I do not deny that it is probably possible to min max your diet and exploit
some of our bodies weirdness. But on a macro scale none of that shit matters.
If you run a caloric deficit it literally does not matter in the slightest
what your body does to the food: it can store in fat, it can burn it
immediately no matter what your body is still going to have to burn all of its
reserves to operate.

------
jefftk
Full report: [https://www.tfah.org/wp-
content/uploads/2020/09/TFAHObesityR...](https://www.tfah.org/wp-
content/uploads/2020/09/TFAHObesityReport_20.pdf)

p26 answers a question I had:

 _> WHY ARE REPORTED NATIONAL OBESITY RATES HIGHER THAN STATE-BY-STATE RATES?_

 _How is it that only 12 states have adult obesity rates exceeding 35 percent,
yet the national obesity rate is 42.4 percent?
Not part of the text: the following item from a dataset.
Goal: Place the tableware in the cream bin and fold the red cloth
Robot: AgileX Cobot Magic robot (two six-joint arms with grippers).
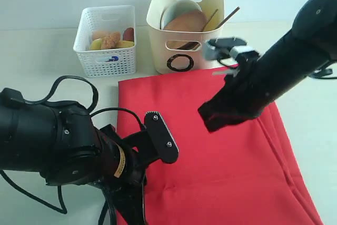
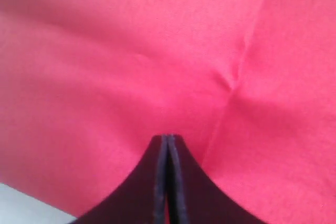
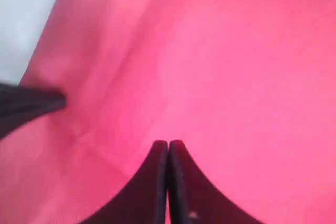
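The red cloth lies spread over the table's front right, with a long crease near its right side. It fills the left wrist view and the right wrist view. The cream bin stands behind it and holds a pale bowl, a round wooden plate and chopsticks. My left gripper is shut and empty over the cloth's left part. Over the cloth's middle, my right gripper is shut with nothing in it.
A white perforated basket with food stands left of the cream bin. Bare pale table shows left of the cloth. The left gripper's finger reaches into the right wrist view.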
It’s because state obesity
rates are from the BRFSS, which collects self-reported height and weight.
Research has demonstrated that people tend to overestimate their height and
underestimate their weight. In fact, one study found that, due to this
phenomenon, the BRFSS may underestimate obesity rates by nearly 10 percent.256
NHANES, from which the national obesity rate is derived, calculates its
obesity rate based on measurements obtained at respondents’ physical
examinations. Accordingly, the higher rates found by NHANES are a more
accurate reflection of obesity in the United States.257_

------
partiallypro
I am 6' and weight 190-195, I was 175 before the pandemic. I am considered
overweight now, though I don't think I quite meet the obesity requirements. I
think the pandemic and its stress toll has given people something the
equivalent of the "Freshman 10."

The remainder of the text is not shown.